# what pixel size to have prints done?



## 03civicdx (Jul 9, 2009)

anyone know a link to show what pixels or resolution i need to re size to to get good 4x6, 5x7, and 8x10?


----------



## tsaraleksi (Jul 9, 2009)

For smaller prints, as in, prints you want to look at from a hand-held length, you want to maintain about 300 dpi.
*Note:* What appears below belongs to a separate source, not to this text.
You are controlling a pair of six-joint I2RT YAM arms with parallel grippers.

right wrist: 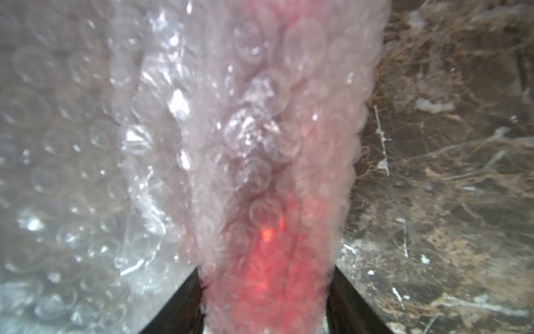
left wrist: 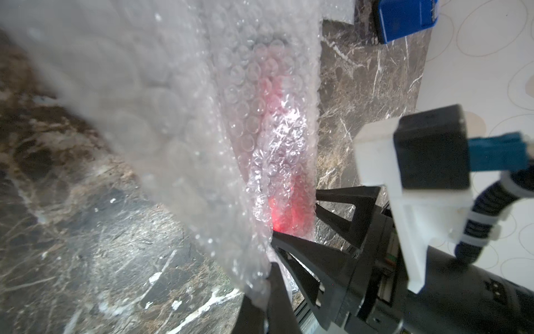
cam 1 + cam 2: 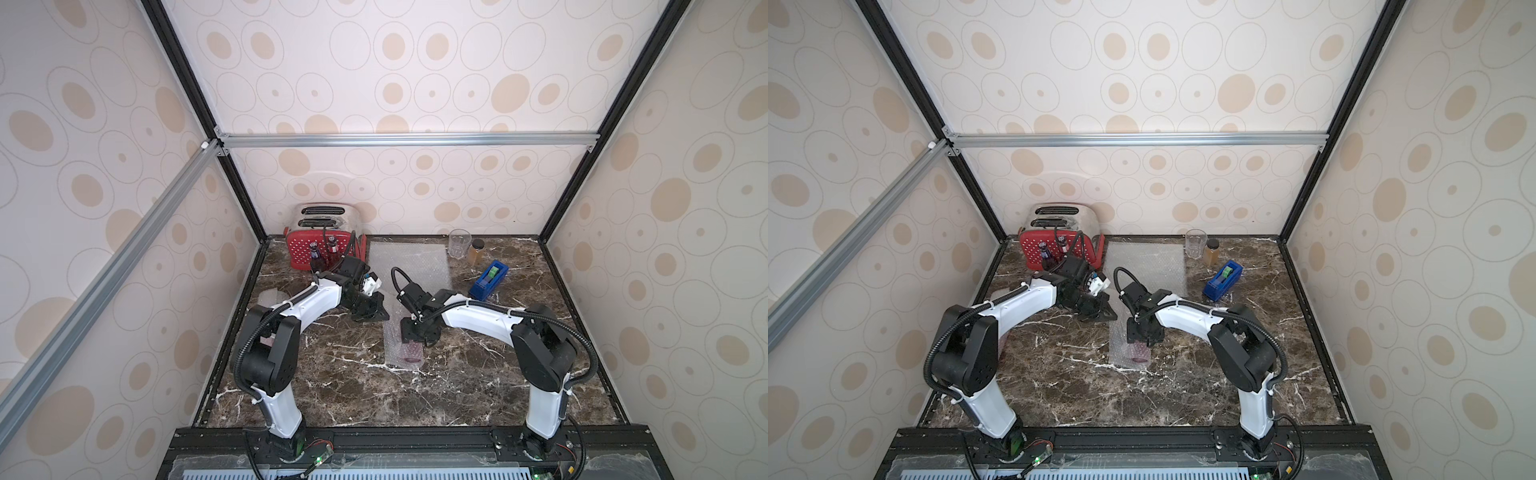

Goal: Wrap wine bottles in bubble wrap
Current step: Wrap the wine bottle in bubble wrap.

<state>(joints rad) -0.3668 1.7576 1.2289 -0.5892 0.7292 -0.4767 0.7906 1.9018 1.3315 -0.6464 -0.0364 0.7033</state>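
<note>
Right gripper [image 1: 267,267] clamps bubble wrap [image 1: 144,144] (red-filled wine bottle [image 1: 268,248] inside).

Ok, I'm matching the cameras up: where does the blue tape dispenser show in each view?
Top view: blue tape dispenser, right of centre.
Top view: same spot, slightly nearer centre.
Left wrist: cropped at the edge, past the bubble wrap.
Right wrist: not in it.
Shared landmark: the wrapped bottle, in all four.
</note>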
So all you really need to do is figure out what resolution you need at 300 d.p.i. for each size. 

For prints that are much larger, it's safe to drop the d.p.i. a bit as you get bigger because your viewing distance increases-- a billboard, for example, is going to look pretty bad up close.


----------



## 03civicdx (Jul 9, 2009)

i have no clue what you just said i just want to know what i need to re size them to


----------



## Josh66 (Jul 9, 2009)

No link, but I can just tell you...

"Photo Quality" is usually 300 dpi/ppi.

Just multiply the length of the print by 300 to find how many pixels it needs to be.
You can still get good prints at lower resolution than that though.

Someone said (somewhere, here or somewhere else...) that if you can print an 8x10, you can print any size.  The bigger the print gets, the farther away you have to be to view it.


----------



## Josh66 (Jul 9, 2009)

4x6=1200x1800

5x7=1500x2100

8x10=2400x3000


----------



## 03civicdx (Jul 9, 2009)

O|||||||O said:


> No link, but I can just tell you...
> 
> "Photo Quality" is usually 300 dpi/ppi.
> 
> ...


my problem is i re sized mine to 800x533? I think some thing like that and some are cropped or distorted? like what mega pixel do i need to resize to for a 4x6 print from walgreens?


----------



## 03civicdx (Jul 9, 2009)

O|||||||O said:


> 4x6=1200x1800
> 
> 5x7=1500x2100
> 
> 8x10=2400x3000


thanks you beat to me last reply.... thanks thats really be bugging me


----------



## Josh66 (Jul 9, 2009)

03civicdx said:


> O|||||||O said:
> 
> 
> > No link, but I can just tell you...
> ...


At 300ppi, 800x533 would be about the size of a business card.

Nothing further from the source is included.